What is needed: From the first line of the records down to the one that holds "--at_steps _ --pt", transcribe each line exactly and add nothing.

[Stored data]
┏━━
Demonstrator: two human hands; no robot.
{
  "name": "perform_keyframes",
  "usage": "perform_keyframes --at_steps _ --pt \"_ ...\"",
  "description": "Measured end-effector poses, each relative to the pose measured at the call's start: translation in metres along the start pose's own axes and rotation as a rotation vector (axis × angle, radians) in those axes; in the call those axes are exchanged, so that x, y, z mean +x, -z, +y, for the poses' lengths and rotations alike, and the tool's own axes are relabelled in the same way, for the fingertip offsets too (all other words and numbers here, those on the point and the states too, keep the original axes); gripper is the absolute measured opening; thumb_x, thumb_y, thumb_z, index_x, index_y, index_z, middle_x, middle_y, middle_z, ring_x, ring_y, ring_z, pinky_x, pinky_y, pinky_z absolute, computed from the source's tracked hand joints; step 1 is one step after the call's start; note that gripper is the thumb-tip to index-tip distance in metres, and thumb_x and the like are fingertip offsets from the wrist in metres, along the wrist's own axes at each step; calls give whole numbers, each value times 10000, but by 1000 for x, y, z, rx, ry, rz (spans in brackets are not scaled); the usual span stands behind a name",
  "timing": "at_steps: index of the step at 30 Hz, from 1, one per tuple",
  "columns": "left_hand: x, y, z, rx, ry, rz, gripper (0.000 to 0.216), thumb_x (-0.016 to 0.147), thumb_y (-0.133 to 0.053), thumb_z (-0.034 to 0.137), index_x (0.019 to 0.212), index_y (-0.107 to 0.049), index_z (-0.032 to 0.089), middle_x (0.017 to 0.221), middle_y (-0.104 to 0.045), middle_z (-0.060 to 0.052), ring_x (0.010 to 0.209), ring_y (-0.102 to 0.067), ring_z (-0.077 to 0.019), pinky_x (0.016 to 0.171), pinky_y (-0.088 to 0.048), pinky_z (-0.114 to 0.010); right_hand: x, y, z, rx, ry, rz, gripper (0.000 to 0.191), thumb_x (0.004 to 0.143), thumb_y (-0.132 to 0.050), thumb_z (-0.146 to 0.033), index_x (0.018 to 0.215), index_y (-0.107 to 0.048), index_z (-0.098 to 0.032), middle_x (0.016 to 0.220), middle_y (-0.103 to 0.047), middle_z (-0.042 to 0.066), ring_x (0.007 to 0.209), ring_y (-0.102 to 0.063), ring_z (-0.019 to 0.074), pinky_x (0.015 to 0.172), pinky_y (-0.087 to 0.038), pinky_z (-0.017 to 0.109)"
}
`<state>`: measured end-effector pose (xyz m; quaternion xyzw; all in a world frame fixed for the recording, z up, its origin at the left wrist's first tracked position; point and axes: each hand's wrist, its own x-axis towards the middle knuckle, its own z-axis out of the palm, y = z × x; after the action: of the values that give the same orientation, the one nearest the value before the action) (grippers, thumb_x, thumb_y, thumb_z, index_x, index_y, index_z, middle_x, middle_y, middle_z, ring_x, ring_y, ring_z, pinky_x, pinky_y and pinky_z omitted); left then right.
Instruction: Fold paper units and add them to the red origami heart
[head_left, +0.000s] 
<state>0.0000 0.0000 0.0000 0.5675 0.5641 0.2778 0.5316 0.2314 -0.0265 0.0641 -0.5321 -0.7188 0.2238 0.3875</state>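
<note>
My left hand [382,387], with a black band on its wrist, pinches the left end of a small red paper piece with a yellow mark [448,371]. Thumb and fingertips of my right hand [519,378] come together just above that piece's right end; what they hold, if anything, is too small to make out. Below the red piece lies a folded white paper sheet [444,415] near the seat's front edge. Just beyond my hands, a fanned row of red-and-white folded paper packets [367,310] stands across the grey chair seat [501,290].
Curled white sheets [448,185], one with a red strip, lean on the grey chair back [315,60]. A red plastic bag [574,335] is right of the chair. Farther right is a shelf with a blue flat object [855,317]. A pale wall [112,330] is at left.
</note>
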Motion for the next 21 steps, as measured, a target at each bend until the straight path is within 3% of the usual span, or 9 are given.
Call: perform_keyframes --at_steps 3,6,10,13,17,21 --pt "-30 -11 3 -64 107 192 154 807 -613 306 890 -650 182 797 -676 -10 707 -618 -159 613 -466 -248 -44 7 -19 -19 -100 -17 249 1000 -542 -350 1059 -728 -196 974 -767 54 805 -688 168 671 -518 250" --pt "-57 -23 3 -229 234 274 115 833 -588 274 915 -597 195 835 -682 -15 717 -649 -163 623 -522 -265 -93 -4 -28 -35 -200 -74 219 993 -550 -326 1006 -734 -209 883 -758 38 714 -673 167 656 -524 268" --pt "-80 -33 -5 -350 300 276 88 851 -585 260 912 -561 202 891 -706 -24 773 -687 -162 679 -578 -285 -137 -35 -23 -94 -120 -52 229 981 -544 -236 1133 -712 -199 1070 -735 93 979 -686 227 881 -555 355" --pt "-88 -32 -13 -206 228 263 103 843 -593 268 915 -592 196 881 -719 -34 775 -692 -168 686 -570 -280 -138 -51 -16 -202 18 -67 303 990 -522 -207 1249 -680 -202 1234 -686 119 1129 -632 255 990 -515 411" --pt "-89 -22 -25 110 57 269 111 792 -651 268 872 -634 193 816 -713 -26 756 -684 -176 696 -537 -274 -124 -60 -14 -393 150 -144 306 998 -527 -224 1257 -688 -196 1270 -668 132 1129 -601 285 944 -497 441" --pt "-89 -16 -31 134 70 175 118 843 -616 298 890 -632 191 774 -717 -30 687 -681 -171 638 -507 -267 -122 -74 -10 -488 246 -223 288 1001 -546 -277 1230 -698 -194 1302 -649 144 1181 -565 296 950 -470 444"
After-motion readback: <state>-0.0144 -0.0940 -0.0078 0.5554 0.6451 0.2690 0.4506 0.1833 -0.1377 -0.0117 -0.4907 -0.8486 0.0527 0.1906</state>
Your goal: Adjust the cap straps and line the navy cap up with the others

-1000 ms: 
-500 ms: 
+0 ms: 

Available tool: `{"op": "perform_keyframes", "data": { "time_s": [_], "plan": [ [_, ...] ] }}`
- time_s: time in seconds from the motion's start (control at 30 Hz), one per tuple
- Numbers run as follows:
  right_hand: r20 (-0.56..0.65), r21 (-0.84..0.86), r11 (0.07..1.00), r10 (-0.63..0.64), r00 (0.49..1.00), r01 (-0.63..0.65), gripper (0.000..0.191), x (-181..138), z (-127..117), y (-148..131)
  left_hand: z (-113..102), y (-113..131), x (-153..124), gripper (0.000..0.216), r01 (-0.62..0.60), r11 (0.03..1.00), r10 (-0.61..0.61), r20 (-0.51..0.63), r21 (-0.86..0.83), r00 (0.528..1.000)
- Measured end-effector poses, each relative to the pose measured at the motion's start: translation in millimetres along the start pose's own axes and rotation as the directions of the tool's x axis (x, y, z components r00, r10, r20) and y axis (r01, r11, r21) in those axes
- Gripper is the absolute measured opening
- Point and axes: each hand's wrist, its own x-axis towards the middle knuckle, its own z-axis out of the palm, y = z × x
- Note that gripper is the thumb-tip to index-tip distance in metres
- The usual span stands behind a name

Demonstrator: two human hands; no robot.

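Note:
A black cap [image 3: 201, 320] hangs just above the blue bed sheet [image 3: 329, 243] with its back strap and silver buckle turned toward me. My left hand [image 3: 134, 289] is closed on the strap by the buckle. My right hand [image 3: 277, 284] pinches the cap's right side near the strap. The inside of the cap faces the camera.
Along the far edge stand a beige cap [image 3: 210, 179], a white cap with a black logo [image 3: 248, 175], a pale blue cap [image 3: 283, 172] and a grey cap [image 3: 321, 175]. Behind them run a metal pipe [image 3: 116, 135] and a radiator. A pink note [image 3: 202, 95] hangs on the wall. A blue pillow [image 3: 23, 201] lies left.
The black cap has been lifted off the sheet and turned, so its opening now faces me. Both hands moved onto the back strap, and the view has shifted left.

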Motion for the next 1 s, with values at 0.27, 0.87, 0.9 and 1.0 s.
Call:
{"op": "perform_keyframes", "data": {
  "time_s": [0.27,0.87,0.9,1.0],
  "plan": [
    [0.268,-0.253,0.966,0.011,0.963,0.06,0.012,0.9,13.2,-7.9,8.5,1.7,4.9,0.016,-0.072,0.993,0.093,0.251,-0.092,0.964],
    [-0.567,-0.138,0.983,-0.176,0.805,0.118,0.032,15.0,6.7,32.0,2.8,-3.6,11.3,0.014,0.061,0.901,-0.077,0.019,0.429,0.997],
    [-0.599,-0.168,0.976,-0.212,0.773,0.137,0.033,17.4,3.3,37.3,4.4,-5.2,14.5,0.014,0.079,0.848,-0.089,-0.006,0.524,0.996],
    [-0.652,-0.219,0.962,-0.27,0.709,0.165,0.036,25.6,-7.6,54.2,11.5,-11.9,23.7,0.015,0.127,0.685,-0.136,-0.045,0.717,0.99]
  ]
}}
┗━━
Expected answer:
Demonstrator: two human hands; no robot.
{
  "name": "perform_keyframes",
  "usage": "perform_keyframes --at_steps _ --pt \"_ ...\"",

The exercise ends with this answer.